EXERCISE DIRECTIONS: Find the lines in the entries that follow where the word "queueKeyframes" occurs, and state how many there are, with no other words.
LISTED RECORDS START
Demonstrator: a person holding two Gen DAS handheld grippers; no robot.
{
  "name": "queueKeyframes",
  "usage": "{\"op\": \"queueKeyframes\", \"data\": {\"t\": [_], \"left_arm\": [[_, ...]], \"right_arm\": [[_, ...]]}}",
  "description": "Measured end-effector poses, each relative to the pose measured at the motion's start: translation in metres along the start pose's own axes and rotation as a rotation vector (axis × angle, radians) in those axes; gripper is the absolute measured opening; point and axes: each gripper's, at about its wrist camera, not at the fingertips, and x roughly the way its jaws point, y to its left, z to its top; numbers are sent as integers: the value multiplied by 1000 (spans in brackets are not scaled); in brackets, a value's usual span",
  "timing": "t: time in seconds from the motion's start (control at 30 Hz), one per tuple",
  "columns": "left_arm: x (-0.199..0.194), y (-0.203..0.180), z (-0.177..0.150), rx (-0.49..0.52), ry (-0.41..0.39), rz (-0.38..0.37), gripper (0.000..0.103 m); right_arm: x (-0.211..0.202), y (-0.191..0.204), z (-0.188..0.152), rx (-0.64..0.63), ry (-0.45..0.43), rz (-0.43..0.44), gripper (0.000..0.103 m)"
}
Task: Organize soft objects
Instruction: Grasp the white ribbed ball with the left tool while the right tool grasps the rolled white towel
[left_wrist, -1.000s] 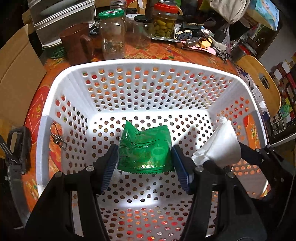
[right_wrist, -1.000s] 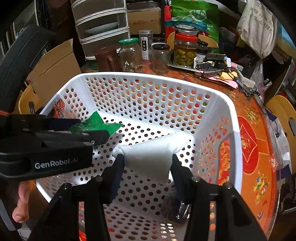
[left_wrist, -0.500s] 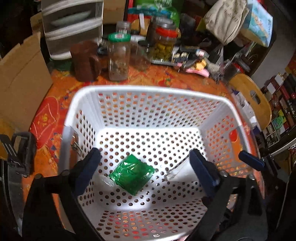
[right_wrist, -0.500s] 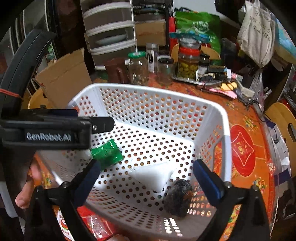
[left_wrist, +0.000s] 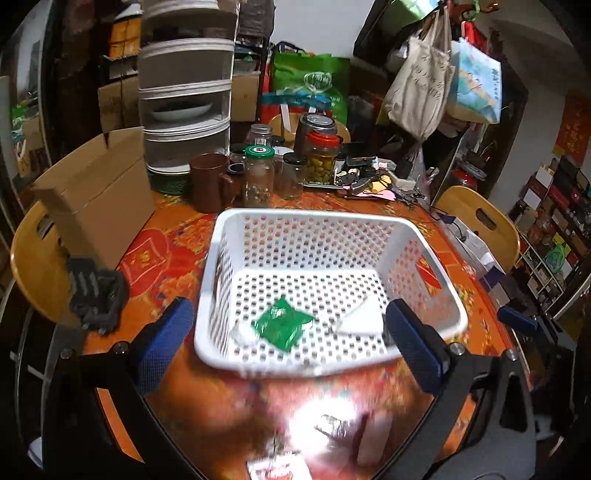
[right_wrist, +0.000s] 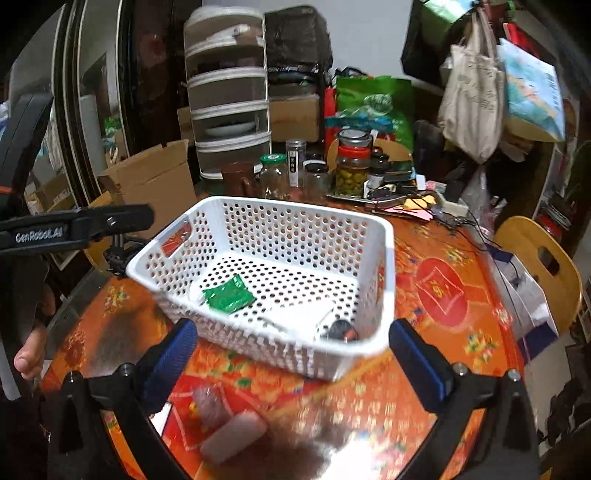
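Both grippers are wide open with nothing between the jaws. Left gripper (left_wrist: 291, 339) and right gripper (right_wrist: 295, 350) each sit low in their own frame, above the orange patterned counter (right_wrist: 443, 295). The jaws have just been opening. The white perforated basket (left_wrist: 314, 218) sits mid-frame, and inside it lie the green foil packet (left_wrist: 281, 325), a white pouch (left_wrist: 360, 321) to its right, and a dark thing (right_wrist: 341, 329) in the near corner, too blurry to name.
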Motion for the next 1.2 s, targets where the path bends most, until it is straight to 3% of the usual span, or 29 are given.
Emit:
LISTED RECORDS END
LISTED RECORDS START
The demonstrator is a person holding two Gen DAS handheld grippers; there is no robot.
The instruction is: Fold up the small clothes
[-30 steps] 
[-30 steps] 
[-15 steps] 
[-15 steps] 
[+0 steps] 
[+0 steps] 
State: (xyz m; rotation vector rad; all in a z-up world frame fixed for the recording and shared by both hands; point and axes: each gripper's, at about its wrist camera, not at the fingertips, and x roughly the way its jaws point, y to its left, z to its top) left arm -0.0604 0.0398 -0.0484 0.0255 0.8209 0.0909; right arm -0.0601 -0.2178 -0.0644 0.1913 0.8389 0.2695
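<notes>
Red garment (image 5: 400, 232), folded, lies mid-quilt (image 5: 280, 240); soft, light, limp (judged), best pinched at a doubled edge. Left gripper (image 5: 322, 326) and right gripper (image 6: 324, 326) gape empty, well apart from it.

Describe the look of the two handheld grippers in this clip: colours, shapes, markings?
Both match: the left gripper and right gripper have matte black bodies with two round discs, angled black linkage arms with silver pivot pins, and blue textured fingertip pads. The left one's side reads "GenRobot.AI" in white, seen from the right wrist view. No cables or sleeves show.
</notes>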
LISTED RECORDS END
ANSWER TO THE EXERCISE: 2